GIVEN INFORMATION Block Start

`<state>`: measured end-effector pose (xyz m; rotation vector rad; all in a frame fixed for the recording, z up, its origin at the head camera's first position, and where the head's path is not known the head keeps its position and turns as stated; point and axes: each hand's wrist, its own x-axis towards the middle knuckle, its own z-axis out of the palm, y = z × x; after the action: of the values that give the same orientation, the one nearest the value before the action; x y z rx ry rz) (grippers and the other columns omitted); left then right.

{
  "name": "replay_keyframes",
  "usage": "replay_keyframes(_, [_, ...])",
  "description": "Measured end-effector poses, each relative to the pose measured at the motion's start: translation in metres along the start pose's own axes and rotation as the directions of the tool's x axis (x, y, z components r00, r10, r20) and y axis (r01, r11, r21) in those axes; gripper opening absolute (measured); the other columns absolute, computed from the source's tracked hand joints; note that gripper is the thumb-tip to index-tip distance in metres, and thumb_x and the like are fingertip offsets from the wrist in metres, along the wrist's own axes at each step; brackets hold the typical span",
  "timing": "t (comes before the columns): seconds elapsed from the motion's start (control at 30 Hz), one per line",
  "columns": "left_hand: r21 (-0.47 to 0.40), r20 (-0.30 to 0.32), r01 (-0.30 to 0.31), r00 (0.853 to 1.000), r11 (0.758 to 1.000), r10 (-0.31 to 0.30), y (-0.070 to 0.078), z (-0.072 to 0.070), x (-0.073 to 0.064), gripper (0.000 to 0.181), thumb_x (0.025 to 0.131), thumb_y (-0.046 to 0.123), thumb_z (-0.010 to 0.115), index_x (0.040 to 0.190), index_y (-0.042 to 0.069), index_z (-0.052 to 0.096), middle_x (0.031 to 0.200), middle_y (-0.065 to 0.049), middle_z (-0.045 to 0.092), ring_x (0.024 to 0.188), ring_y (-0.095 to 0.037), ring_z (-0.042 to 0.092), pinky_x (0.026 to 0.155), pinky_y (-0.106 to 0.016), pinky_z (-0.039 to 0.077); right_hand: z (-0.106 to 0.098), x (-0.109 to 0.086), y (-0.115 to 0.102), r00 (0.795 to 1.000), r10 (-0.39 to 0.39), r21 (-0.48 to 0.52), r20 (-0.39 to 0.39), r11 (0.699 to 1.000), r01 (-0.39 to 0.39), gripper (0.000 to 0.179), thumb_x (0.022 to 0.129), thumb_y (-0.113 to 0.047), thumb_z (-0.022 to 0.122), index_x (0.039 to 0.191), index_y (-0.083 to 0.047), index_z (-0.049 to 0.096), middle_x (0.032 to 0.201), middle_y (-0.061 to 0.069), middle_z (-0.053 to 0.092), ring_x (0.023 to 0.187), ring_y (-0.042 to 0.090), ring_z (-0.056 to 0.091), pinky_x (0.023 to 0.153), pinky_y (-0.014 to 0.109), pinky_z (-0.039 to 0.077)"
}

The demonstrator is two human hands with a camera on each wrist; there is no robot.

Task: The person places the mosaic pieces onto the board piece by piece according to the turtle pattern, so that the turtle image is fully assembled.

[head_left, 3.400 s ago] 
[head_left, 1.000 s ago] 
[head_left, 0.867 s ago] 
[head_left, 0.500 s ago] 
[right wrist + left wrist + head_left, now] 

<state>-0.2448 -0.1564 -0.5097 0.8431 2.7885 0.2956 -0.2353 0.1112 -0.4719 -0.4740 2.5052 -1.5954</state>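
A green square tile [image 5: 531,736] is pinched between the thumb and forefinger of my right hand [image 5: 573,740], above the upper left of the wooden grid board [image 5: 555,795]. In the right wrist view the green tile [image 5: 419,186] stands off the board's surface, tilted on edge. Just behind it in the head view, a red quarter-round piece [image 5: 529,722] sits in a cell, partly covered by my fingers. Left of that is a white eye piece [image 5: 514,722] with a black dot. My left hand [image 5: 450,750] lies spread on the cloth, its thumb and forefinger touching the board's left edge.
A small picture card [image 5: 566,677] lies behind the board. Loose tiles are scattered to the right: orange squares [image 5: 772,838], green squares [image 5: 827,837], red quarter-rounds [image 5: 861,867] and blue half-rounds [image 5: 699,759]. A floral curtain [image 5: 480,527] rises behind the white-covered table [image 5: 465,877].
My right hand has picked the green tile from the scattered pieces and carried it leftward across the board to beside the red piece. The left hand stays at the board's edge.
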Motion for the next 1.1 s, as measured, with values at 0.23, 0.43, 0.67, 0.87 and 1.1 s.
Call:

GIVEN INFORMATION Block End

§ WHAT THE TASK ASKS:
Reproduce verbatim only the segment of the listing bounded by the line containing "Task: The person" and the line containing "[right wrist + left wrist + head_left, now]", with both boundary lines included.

§ REPLY:
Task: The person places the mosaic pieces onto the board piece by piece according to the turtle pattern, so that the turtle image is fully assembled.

[head_left, 3.400 s ago] 
[head_left, 1.000 s ago] 
[head_left, 0.867 s ago] 
[head_left, 0.500 s ago] 
[right wrist + left wrist + head_left, now] 

What the exercise asked for is now complete.